Resumes from an interrupted operation (add, remove, replace) by opening LUKS devices, mounting the pool, rebuilding pool.json from live pool state when appropriate, running owed maintenance when the btrfs balance state is idle, and clearing the pending-operation journal only after the safe recovery path completes.

When to use it

  • After a crash, power failure, or interrupted braid command.
  • When braid status or other commands show “pending operation – run braid recover”.
  • Only available when pending-op.json exists.

Basic example

sudo braid recover

You’ll be prompted for the pool passphrase. Output shows the recovery process:

Recovering from interrupted "add" operation (started 2026-03-15T14:30:00Z)...
pool.json written from completed add membership.
pool.json written from committed add membership.
pending-op.json cleared. Recovery complete.

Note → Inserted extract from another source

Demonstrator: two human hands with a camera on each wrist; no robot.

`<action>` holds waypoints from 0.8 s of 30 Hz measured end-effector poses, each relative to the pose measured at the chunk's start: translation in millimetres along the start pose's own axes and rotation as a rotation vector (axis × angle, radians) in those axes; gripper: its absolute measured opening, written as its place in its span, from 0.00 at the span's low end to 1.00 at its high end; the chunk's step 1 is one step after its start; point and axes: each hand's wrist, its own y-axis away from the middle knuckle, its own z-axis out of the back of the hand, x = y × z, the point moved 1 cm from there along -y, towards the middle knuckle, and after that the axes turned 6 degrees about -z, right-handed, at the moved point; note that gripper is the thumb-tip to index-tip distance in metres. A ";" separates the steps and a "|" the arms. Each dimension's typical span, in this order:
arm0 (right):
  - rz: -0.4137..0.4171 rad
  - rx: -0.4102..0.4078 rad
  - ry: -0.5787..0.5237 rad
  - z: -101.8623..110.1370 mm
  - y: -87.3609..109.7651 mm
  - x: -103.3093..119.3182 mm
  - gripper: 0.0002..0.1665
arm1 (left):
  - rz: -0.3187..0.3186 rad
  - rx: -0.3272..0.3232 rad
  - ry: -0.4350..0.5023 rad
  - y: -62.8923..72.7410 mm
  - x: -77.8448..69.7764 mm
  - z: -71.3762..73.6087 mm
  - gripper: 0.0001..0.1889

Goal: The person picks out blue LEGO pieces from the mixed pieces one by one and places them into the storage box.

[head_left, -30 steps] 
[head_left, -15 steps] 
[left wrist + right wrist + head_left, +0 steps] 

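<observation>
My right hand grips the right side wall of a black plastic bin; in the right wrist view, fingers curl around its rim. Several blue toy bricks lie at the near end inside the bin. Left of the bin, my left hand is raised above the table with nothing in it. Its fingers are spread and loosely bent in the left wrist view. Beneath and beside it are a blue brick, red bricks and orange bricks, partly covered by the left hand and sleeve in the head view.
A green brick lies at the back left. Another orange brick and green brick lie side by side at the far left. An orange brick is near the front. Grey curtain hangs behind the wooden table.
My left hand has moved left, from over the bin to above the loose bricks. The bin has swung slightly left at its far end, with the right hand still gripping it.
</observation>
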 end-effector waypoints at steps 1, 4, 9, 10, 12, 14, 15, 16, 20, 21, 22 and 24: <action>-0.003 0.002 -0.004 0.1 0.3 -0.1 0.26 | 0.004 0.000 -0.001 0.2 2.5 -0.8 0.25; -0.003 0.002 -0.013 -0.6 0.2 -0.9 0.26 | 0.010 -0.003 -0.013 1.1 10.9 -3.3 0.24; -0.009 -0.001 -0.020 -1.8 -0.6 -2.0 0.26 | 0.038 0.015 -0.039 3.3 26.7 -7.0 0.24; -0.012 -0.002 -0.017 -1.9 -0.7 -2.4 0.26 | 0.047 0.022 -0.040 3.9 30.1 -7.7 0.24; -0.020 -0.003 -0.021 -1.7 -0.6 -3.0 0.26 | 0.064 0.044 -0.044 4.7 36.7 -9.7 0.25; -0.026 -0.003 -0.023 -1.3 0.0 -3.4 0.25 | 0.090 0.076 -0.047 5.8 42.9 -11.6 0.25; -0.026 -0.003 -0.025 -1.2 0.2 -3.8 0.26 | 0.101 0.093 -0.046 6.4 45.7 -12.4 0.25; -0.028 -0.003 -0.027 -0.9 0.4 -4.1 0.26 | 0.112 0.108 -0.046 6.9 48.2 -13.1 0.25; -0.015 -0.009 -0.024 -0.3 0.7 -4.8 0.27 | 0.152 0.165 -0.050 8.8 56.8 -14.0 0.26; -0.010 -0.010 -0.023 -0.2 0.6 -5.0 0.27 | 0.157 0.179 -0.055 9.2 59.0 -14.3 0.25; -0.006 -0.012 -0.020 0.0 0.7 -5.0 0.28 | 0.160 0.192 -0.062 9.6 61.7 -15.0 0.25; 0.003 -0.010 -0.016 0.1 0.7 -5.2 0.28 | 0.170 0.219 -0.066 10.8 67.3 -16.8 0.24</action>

Before the pool.json lines, a real run prints either per-disk LUKS-open and mount rows (if the pool was offline) or a single pool already mounted at ... row (if it was already mounted). On the idle/no-paused owed RAID1 path, after the committed line it prints a RAID1 soft-balance replay row pair before the final pending-op.json cleared line. If the balance check is paused, running, or unknown, recover fails before the replay row and does not clear the journal.

Important

If recover refuses owed RAID1 replay because btrfs balance state is paused, running, or unknown, it left pending-op.json in place. Inspect btrfs manually before clearing recovery state.

Common variations

Non-interactive (passphrase from stdin):

echo -n 'my-passphrase' | sudo braid recover --passphrase-stdin

Passphrase from a file:

sudo braid recover --passphrase-file /root/passphrase.txt

Recover with a missing disk (degraded mode):

sudo braid recover --allow-degraded

Preview what would happen:

sudo braid recover --dry-run

Flags

FlagEffect
--passphrase-stdinRead passphrase from stdin instead of TTY prompt
--passphrase-file <path>Read passphrase from a file instead of TTY prompt (conflicts with --passphrase-stdin)
--allow-degradedAllow mounting with missing devices (redundancy is reduced until you replace the missing device)
--dry-runShow what would be done without making changes
--progress auto|always|neverControl progress display (default: auto)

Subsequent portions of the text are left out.